Die Vollstreckung wegen Geldforderungen erfolgt typischerweise in das bewegliche Vermögen durch den Gerichtsvollzieher (z. B. Sachpfändung, Vermögensauskunft nach § 802c ZPO, Haftbefehl bei verweigerter Auskunft), in Forderungen durch Pfändungs- und Überweisungsbeschluss des Vollstreckungsgerichts (etwa Kontopfändung, Lohnpfändung) sowie in unbewegliches Vermögen durch Zwangshypothek, Zwangsverwaltung oder Zwangsversteigerung. Daneben gibt es die Vollstreckung wegen Herausgabe-, Handlungs- und Unterlassungsansprüchen mit eigenen Verfahrensregeln.

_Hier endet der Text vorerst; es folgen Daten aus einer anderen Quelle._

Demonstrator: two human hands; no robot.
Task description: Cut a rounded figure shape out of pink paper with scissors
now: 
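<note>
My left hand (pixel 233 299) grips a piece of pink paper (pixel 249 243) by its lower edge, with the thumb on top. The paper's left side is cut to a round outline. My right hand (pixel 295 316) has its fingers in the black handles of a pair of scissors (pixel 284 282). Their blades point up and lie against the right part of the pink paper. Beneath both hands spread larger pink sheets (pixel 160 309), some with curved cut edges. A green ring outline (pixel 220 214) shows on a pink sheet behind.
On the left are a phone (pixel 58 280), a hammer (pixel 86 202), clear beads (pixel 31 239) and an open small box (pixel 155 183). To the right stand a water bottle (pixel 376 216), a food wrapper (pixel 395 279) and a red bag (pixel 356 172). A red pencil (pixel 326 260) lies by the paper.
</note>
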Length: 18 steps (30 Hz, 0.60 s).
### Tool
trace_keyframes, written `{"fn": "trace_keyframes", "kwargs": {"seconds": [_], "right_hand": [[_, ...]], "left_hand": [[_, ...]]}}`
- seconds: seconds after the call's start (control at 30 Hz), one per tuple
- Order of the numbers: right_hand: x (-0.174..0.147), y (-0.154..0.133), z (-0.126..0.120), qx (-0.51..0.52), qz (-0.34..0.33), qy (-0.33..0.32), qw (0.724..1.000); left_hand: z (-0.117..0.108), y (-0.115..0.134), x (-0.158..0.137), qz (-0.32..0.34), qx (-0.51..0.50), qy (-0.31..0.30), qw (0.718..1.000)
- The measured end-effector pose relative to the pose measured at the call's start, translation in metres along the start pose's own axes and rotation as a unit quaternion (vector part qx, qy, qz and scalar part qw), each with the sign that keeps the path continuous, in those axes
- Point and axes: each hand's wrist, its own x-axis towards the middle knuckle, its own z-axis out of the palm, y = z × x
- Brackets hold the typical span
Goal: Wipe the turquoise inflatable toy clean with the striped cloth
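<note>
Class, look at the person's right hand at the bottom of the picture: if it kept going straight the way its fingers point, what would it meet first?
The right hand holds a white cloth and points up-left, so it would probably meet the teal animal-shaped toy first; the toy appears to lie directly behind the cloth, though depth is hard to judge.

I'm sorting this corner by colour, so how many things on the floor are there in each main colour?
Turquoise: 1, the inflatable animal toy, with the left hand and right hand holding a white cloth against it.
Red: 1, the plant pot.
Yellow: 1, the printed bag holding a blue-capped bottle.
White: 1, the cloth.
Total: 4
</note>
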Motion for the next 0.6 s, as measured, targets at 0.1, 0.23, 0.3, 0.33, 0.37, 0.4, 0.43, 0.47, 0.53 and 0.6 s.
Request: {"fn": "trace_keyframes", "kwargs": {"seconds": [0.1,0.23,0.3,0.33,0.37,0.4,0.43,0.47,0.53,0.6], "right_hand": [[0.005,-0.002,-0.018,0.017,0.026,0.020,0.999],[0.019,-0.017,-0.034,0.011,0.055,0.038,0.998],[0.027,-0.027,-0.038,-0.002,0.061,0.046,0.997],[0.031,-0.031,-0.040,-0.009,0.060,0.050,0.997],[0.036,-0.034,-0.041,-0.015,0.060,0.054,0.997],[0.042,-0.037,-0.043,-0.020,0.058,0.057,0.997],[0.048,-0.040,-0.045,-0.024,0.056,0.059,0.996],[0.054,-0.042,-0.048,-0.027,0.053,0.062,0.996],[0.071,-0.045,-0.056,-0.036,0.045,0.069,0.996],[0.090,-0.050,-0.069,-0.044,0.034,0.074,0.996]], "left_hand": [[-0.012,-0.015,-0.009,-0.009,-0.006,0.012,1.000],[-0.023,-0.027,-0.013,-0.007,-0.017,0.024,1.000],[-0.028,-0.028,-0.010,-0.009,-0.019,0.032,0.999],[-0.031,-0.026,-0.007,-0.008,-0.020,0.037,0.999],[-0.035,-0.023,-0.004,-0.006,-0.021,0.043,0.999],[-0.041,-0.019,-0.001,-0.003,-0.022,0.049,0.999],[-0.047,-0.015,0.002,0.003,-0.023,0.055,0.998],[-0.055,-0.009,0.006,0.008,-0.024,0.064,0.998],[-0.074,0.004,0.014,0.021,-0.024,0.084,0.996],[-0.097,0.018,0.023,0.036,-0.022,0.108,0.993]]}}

Der Schuldner kann sich mit Erinnerung, Beschwerde, Vollstreckungsabwehrklage (§ 767 ZPO) oder im Drittwiderspruchsverfahren wehren. Pfändungsschutzbestimmungen – insbesondere das P-Konto und die Pfändungsfreigrenzen für Arbeitseinkommen – sichern das Existenzminimum. Gerade bei mehreren Vollstreckungsmaßnahmen lohnt sich eine strukturierte Strategie auf Gläubiger- wie Schuldnerseite, um Kosten zu minimieren und Erfolgsaussichten zu maximieren.